§ What you are asked to do
For this exercise, copy each line of the records that contains the word "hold".

Entries taken from a collection:

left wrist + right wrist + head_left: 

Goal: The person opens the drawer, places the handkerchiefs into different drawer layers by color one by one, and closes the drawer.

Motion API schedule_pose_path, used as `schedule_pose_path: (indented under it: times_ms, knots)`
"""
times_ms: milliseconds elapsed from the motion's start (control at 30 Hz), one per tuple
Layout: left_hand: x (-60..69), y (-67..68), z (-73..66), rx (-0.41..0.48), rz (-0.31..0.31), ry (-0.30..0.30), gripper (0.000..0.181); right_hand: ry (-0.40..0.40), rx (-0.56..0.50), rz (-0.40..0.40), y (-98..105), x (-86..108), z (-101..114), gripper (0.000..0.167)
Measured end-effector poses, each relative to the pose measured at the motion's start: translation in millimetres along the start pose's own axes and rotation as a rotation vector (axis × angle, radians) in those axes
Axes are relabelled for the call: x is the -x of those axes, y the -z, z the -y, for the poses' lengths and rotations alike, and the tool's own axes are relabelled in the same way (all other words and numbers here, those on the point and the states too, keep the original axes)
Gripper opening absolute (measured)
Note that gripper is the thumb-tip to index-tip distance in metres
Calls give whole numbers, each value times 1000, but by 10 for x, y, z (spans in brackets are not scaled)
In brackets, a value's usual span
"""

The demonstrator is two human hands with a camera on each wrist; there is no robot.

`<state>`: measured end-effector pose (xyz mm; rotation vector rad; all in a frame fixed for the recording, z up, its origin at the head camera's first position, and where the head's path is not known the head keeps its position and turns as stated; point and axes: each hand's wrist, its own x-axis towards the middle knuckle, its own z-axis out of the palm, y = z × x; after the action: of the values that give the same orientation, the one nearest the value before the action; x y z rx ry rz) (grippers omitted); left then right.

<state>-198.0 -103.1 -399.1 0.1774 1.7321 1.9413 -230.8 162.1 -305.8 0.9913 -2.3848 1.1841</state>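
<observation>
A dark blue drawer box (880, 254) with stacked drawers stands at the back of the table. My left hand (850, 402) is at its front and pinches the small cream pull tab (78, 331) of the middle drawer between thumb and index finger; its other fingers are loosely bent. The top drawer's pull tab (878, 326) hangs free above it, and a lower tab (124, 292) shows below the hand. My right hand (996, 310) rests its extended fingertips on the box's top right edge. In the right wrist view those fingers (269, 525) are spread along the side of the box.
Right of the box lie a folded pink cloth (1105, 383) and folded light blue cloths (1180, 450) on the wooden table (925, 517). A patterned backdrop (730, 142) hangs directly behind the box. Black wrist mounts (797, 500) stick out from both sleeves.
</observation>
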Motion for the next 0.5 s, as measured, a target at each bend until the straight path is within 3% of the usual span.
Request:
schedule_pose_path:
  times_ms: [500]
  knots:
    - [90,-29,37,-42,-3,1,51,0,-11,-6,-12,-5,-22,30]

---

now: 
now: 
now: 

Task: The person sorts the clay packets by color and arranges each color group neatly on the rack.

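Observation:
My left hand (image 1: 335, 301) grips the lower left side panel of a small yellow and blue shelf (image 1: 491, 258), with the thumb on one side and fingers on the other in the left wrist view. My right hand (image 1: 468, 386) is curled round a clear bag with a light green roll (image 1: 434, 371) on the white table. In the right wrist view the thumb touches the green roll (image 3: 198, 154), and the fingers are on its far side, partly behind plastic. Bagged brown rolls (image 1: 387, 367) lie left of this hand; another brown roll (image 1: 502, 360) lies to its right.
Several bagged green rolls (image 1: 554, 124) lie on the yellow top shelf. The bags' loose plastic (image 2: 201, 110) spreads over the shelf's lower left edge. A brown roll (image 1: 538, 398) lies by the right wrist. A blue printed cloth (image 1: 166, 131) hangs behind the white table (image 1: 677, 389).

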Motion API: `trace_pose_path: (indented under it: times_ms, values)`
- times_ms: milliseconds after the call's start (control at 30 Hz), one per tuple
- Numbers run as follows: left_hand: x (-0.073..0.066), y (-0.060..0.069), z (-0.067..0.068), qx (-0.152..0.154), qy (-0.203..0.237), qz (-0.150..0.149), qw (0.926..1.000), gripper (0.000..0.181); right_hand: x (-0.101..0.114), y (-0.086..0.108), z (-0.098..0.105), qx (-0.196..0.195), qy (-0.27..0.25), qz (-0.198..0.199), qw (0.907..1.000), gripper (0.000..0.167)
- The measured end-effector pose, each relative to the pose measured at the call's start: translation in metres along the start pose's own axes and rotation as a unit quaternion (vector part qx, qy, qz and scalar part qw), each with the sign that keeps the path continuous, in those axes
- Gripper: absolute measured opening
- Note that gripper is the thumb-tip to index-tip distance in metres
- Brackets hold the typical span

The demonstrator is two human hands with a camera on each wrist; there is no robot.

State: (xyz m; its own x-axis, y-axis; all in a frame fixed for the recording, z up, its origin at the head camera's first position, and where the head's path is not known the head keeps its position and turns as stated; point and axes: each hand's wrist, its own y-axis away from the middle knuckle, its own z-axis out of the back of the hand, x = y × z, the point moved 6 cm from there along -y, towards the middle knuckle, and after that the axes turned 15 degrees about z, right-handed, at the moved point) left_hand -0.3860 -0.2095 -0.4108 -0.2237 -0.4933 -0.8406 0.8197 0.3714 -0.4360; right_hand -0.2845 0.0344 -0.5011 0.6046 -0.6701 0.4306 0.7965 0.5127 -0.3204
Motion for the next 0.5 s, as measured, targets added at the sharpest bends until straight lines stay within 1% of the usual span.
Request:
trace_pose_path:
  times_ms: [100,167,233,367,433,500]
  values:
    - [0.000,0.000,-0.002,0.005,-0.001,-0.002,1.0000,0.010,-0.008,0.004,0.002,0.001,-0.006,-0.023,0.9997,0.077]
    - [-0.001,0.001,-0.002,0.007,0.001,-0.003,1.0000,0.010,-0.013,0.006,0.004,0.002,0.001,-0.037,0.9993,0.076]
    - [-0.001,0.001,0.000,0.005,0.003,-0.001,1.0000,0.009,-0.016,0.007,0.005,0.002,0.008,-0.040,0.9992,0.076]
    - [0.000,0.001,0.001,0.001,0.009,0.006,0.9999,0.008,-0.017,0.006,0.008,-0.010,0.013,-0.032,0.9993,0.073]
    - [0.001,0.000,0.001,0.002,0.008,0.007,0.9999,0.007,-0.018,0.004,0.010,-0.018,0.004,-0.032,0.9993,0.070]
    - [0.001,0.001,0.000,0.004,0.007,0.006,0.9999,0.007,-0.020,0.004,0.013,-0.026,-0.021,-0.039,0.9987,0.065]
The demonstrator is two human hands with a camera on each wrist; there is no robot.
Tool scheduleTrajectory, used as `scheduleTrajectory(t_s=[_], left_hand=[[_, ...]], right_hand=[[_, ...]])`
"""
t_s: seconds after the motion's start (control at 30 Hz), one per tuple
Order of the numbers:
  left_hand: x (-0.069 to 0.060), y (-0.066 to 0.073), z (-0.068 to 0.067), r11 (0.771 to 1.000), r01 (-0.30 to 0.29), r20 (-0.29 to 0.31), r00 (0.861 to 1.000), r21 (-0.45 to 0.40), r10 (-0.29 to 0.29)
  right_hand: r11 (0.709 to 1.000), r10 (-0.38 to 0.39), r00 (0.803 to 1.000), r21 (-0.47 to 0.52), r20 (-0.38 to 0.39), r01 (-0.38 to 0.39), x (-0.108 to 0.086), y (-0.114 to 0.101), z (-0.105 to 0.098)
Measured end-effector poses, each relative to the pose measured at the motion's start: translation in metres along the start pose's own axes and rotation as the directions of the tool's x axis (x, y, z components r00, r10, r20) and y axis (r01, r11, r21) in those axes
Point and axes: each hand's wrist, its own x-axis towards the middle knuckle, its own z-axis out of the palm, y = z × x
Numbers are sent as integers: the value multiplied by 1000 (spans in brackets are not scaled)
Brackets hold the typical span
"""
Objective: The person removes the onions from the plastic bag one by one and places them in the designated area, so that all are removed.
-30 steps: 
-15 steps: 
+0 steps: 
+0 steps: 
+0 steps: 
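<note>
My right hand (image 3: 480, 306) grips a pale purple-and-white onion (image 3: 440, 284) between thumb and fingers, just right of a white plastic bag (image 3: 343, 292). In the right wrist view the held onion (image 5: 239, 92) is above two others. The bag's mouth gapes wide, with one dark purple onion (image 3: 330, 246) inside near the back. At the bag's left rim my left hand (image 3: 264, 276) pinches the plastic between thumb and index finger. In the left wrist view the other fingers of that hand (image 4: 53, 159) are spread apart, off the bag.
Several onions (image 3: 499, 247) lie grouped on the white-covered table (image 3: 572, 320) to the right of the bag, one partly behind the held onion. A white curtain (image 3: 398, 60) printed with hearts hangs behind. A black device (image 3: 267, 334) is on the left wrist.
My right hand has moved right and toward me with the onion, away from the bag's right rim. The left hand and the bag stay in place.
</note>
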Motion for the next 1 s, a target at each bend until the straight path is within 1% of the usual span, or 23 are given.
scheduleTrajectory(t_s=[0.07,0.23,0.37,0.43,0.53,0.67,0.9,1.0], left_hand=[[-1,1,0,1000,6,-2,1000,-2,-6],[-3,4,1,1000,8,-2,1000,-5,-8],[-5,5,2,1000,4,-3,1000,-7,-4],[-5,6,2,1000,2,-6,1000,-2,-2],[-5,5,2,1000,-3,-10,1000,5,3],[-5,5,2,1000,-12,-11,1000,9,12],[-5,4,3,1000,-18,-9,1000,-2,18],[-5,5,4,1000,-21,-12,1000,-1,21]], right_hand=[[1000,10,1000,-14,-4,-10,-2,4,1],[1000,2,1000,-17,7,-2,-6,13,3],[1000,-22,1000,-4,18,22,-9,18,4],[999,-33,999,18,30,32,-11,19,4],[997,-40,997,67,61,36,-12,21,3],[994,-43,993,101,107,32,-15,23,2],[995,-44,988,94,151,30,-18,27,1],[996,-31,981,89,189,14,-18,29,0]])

§ Response to the task
- Brackets hold the typical span
Brackets hold the typical span

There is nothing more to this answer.